■ What the task asks ■
The first line of the data below and every line after it, through the one with "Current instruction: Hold", must be transcribed without change.

■ Data under study ■
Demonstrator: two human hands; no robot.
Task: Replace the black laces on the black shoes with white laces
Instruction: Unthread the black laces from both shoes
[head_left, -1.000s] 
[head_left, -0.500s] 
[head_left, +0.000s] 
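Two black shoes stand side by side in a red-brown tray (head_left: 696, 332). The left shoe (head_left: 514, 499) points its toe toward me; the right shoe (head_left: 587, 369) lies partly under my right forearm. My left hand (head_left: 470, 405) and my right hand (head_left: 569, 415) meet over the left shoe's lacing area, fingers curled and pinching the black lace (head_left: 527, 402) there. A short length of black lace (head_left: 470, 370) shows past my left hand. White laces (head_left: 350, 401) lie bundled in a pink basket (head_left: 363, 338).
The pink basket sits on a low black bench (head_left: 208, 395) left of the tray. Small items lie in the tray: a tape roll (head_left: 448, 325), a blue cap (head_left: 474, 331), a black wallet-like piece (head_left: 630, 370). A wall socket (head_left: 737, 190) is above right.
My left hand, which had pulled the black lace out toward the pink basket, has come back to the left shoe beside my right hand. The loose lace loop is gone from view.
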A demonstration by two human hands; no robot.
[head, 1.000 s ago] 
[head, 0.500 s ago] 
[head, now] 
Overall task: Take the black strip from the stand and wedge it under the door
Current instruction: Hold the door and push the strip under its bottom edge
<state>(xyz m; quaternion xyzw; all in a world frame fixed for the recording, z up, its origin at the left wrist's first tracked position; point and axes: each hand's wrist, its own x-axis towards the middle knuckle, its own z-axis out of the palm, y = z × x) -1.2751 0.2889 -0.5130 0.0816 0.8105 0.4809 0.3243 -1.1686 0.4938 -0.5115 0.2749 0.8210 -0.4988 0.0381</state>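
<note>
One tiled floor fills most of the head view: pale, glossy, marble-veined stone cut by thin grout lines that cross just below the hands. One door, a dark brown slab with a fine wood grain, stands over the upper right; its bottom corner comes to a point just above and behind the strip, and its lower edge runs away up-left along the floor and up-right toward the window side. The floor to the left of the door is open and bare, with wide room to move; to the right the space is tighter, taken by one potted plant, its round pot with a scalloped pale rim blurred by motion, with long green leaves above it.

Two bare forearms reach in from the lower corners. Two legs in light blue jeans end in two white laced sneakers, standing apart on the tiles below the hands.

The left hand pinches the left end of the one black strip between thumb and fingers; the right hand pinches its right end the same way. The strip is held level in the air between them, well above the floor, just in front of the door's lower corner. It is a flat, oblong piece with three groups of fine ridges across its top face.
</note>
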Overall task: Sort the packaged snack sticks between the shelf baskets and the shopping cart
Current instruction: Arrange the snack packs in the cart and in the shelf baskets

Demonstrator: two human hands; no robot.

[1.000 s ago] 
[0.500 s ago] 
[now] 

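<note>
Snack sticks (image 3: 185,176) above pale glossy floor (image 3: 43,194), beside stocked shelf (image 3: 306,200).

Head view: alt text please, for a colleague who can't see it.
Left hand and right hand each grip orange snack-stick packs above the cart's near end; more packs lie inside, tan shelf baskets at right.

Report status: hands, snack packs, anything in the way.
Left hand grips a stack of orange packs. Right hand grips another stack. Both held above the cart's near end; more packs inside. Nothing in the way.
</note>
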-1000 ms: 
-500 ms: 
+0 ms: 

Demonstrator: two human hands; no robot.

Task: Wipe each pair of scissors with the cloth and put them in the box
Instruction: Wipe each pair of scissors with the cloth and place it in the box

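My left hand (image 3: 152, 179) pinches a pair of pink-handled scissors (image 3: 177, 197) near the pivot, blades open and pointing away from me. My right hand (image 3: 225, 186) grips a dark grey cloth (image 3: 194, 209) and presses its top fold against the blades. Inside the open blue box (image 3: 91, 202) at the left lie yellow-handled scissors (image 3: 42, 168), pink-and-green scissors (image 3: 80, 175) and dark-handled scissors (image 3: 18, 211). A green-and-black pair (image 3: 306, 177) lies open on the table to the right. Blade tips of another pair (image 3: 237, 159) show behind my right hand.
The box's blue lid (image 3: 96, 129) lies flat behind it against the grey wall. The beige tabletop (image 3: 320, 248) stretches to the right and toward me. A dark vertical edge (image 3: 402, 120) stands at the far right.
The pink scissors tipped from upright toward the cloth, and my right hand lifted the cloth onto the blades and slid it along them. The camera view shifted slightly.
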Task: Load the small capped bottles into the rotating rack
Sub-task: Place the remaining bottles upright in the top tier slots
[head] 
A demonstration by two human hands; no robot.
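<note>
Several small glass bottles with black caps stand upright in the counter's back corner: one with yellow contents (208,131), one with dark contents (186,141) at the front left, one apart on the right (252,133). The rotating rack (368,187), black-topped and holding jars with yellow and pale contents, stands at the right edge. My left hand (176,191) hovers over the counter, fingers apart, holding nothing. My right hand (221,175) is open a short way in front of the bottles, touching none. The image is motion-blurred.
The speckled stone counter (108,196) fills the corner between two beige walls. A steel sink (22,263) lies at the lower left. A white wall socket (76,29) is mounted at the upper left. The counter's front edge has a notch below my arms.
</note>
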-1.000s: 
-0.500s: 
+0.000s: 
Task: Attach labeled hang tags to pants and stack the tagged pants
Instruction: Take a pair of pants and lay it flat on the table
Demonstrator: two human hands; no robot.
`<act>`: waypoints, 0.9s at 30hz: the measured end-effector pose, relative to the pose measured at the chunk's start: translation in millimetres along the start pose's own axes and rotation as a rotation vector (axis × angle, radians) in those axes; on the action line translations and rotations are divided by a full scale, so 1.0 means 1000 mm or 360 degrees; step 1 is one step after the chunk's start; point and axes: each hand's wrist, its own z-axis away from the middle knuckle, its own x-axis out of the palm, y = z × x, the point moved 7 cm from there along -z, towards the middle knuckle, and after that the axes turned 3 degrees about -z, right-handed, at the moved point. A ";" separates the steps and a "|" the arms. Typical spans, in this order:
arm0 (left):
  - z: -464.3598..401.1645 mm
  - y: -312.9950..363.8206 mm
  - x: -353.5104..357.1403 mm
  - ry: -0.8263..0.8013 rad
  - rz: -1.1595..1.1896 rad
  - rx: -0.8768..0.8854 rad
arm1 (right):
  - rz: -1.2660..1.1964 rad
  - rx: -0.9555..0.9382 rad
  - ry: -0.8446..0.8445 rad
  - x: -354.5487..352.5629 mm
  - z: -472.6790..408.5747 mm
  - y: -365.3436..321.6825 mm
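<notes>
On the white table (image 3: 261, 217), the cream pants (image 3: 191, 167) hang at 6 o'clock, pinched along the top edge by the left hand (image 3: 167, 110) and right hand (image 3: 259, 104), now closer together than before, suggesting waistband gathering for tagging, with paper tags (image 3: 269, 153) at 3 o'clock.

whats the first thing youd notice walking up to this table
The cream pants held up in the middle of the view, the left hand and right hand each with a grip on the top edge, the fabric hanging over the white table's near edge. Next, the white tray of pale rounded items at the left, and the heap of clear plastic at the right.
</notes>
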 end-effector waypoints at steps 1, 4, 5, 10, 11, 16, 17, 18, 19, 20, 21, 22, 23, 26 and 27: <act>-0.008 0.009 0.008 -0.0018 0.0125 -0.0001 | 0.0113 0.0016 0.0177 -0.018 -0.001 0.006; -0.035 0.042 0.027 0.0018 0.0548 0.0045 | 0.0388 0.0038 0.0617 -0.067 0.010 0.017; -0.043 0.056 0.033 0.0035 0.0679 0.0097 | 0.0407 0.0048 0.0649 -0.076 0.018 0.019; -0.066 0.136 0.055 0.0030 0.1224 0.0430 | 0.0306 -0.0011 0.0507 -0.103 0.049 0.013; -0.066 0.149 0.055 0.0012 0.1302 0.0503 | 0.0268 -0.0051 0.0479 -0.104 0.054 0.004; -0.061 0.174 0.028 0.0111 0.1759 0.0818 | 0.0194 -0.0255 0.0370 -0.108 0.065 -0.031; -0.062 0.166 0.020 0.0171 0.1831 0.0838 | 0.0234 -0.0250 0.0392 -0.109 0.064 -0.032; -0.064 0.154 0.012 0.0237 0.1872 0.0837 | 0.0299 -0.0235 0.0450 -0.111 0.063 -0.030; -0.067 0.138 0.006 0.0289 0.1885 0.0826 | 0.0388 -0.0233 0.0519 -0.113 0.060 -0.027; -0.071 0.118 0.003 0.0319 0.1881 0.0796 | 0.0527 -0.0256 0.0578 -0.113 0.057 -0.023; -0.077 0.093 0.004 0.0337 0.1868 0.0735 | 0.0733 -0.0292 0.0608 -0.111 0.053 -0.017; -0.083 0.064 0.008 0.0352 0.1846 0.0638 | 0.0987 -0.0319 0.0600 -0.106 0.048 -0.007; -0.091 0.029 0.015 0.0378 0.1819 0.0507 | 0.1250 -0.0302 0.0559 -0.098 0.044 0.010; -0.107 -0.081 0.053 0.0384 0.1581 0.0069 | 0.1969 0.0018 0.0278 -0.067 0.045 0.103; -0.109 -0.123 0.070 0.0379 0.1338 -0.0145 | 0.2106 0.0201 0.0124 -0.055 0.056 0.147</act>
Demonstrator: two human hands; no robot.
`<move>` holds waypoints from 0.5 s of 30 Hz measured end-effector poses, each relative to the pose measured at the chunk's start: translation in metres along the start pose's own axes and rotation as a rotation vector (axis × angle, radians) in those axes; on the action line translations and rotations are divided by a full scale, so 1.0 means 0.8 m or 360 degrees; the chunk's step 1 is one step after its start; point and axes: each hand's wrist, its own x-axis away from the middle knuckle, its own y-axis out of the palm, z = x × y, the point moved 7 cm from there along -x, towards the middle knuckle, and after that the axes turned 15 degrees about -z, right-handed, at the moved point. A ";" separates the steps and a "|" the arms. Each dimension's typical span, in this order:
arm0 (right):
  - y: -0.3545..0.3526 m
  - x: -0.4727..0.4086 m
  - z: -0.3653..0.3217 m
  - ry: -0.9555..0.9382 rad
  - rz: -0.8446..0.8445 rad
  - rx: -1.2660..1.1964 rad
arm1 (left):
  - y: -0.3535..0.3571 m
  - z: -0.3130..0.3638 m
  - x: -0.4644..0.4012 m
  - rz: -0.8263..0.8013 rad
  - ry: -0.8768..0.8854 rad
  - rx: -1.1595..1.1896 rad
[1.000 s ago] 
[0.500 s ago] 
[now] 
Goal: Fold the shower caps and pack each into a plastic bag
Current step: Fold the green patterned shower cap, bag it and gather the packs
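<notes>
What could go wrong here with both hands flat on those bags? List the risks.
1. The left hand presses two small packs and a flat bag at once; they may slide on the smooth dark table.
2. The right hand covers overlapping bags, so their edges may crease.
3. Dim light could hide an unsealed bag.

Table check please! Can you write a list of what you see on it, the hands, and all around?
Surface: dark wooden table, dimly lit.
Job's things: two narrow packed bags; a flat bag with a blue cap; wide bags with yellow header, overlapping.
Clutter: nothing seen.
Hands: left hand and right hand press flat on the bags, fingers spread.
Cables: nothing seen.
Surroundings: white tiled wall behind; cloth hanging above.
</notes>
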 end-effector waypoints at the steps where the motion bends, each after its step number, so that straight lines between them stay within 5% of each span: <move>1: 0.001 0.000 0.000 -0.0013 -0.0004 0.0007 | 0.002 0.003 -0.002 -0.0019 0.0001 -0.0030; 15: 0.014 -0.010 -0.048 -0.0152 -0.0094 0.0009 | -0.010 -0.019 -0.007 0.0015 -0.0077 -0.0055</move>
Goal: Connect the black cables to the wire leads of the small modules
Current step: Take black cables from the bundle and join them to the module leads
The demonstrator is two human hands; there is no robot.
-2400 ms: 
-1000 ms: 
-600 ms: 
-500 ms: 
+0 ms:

■ Exercise response ■
Demonstrator: two human hands; no robot.
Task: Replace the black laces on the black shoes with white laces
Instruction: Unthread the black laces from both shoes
[head_left, -1.000s] 
[head_left, -0.500s] 
[head_left, +0.000s] 
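Two black shoes stand side by side in a red-brown tray (head_left: 696, 332). The left shoe (head_left: 514, 499) points its toe toward me; the right shoe (head_left: 587, 369) lies partly under my right forearm. My left hand (head_left: 470, 405) and my right hand (head_left: 569, 415) meet over the left shoe's lacing area, fingers curled and pinching the black lace (head_left: 527, 402) there. A short length of black lace (head_left: 470, 370) shows past my left hand. White laces (head_left: 350, 401) lie bundled in a pink basket (head_left: 363, 338).
The pink basket sits on a low black bench (head_left: 208, 395) left of the tray. Small items lie in the tray: a tape roll (head_left: 448, 325), a blue cap (head_left: 474, 331), a black wallet-like piece (head_left: 630, 370). A wall socket (head_left: 737, 190) is above right.
My left hand, which had pulled the black lace out toward the pink basket, has come back to the left shoe beside my right hand. The loose lace loop is gone from view.
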A demonstration by two human hands; no robot.
[head, 1.000 s ago] 
[head, 0.500 s ago] 
[head, now] 
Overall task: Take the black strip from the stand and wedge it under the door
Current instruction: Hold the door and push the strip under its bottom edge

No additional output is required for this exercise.